Information
- Motto: Seek Knowledge
- Religious affiliation: Islamic
- Established: 1995
- Status: Active
- Principal: Ali Kadri
- Teaching staff: 112
- Employees: 195
- Gender: Co-education
- Enrollment: 1,712 (2025)
- Information: Member school of Independent Schools Queensland
- Website: icb.qld.edu.au

= Islamic College of Brisbane =

Independent school in Karawatha, Queensland

The Islamic College of Brisbane (ICB) is an independent, Islamic, co-educational, P-12 school located in the suburb of Karawatha in Brisbane, Australia. In 2025, ICB had an student enrolment of 1,712 and 112 teaching staff. The school serves students from Prep to Year 12, and was the first Muslim school to be opened in Queensland.

== History ==
The school was established on 5 January 1995, and opened on 30 January with the lowest tuition fees of any private school in Queensland at the time. Mohammed Ally was the schools founding principal.

2015 saw the dismissal of college principal Dr. Mubarak Noor: it was suspected that he was let go after he and the school board "disputed a $288,420 withdrawal from the school's bank account" by the Australian Federation of Islamic Councils due to the council not seeking the approval of the school board or chairman prior to authorising the transaction. Even though the principal was let go, "the withdrawal was reversed six weeks later, following Noor's objections."

In 2017, a pig's head was dumped right outside the school with a label of a swastika, and the then acting chair of the school, blamed right-winged politics for stirring up hatred toward the Islamic community.

After the Queensland Government announced the Anti-Discrimination Bill 2024, the school voiced objections, due to the fact that the bill could "stifle religious freedom and inflame "culture wars" within faith-based schools."

==Controversies==
In 2015, a long-running dispute between the College and the Australian Federation of Islamic Councils, which owns the land, has resulted in members of the school board and principal being dismissed or resigning.

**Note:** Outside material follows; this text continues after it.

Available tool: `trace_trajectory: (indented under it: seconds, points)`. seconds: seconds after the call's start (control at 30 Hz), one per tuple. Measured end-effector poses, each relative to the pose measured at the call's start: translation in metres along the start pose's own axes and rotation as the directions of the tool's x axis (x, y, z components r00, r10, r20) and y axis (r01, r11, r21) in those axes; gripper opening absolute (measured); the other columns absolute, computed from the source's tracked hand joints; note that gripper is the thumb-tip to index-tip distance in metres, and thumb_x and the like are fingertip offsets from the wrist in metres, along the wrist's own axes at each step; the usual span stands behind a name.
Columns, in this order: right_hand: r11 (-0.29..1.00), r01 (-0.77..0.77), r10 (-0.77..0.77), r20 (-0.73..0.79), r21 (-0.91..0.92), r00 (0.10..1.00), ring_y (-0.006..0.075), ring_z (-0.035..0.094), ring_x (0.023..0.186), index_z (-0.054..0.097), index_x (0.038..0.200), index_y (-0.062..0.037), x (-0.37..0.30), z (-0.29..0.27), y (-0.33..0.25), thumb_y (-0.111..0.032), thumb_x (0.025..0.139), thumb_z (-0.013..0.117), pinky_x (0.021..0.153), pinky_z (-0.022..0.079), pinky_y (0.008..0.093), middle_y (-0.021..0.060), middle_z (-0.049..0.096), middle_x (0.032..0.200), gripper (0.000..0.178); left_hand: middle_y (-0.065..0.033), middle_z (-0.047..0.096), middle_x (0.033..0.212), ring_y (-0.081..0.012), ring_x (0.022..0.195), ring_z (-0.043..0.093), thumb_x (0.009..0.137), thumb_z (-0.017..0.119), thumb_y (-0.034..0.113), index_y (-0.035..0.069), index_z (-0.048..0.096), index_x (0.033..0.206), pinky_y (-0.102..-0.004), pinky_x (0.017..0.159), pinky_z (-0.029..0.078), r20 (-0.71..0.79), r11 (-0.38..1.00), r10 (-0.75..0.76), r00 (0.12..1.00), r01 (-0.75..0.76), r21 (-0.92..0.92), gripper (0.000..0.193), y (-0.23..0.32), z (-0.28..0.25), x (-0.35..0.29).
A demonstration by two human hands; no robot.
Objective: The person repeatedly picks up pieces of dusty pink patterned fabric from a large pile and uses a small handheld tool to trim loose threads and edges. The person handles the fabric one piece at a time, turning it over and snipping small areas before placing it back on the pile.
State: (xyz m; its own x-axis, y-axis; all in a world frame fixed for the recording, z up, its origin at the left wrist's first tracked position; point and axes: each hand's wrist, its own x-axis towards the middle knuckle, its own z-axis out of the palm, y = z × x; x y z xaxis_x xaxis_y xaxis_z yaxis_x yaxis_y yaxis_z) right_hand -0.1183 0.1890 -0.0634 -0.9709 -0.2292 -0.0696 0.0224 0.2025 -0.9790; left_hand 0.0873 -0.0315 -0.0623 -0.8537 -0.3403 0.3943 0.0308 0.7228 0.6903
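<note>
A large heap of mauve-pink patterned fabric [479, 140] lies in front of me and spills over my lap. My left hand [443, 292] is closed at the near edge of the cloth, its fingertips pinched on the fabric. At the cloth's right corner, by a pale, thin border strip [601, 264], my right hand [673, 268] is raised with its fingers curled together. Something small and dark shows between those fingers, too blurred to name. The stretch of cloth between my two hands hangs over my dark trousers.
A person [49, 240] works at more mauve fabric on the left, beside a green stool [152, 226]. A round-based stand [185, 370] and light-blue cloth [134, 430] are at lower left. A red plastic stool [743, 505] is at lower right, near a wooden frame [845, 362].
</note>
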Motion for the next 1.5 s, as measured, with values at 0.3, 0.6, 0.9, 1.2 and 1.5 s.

The college has been asked to show-cause that it, "complies with registration and accreditation requirements".

In May 2015, it was reported that Queensland Police were investigating a claim made by a former principal that moneys have been removed from school accounts and school loans had been falsified, with possibly up to $1 million involved. A senior officer of the AFIC has been implicated.

In February 2016, it was reported that a federal government audit uncovered that millions of dollars had been improperly passed from school to the Australian Federation of Islamic Councils.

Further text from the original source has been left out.